1030 A community of Cathar (see 1143) heretics existed in Monteforte by this year.

1032 The fourteen year old Theophylact(grandson of Count Gregory of Tusculum, himself son or grandson of Alberic, son of Marozia) was elected Pope Benedict IX (1032-44, 1045, 47-48).  Nephew of the brothers Benedict VIII (1012-24) and John XIX (1024-32), Bendict was the last pope from the Tusculani family.  Some sources indicate that Theophylact (Teofilatto) was in his twenties when he was elected to the papacy.  His father, Count Alberic III, won him the papacy through bribery.

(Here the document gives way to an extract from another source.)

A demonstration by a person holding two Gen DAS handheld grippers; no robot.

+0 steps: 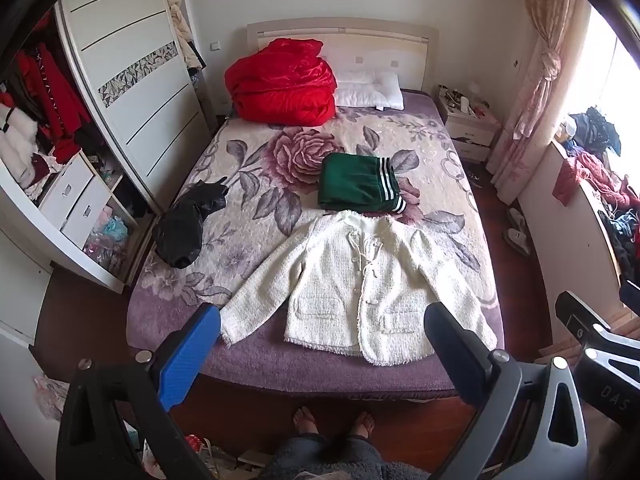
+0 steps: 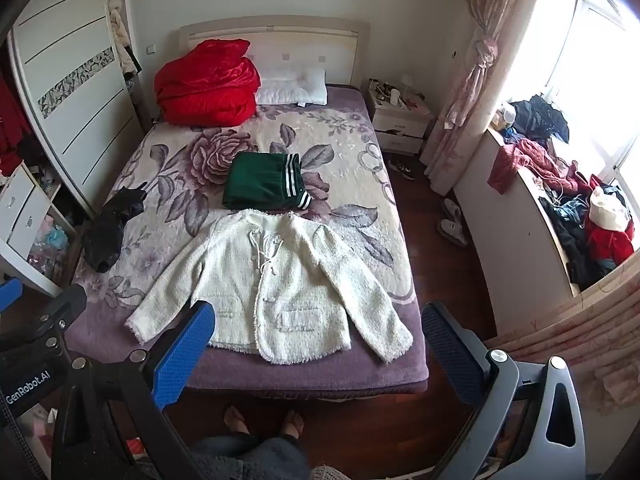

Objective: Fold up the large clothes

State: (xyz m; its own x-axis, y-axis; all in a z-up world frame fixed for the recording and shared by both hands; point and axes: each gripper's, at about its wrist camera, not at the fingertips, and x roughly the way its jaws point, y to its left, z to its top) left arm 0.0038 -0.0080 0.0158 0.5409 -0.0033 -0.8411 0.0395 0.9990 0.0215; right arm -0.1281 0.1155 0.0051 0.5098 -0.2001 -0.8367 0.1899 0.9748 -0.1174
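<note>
White jacket (image 1: pixel 356 288) lies flat, front up, sleeves spread, unfolded at the near end of the bed (image 1: pixel 280 368); folding not begun. Just beyond it, a green garment (image 1: pixel 358 184) sits already folded. Left gripper (image 1: pixel 320 344) and right gripper (image 2: pixel 316 344) hover short of the bed, jaws fully spread, holding nothing.

A bed (image 1: pixel 256 356) with a purple floral blanket and pale headboard (image 1: pixel 340 36) stands against a plain white wall. A white sliding-door wardrobe (image 1: pixel 132 92) flanks one side, a white nightstand (image 2: pixel 400 120) the other. Daylight pours through the window (image 2: pixel 580 60) past tied pink curtains (image 2: pixel 476 80) onto dark wooden floor (image 2: pixel 436 272).
</note>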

1034 In around this year a certain Euthymios produced an account of a heretical group known as the Phoundagiagitai.  In around the year 1000, the supposed founder of the group, John Tzourillas, was charged with rape.  John had preached near Smyrna with considerable success.  The Phoundagiagitai were fond of breaking up church services on the grounds that prayer should be private (Matthew 6.6).  Initiation into the group involved a ceremony in which the Apocalypse of St. Peter was recited over the intiate’s head.  They held that the devil had been expelled from heaven for stealing the sun and the soul.  Euthymios added:  “They teach not to expect the resurrection of the dead, nor the second coming, nor the Last Judgment, but that all power over earthly things with hell and paradise belongs to the lord of this world, that is to say, the devil, and that he puts his friends in paradise and his enemies in hell, and that he has nothing in common with God, but that God reigns in the heavens and the lord of the world on earth.”

1036 Luke ordained bishop of Novgorod.  He was the first native Russian to hold episcopal office.

1038 Death of King Stephen of Hungary.  Stephen’s Edict, a collection of ecclesiastical legislation, required attendance at church, observation of Sunday as a sabbath, and fasting during Lent.  He had implemented a plan to insure at least one church for every ten settlements.  The contemporary historian Rudolfus Glaber wrote, “The Hungarians, previously accustomed to prey on their neighbors, now freely give of their own for Christ’s sake.  They who formerly pillaged the Christians ... now welcome them like brothers and children.”  (In this period east-west trade and pilgrimages to the Holy Land caused an increase in traffic through Hungary.)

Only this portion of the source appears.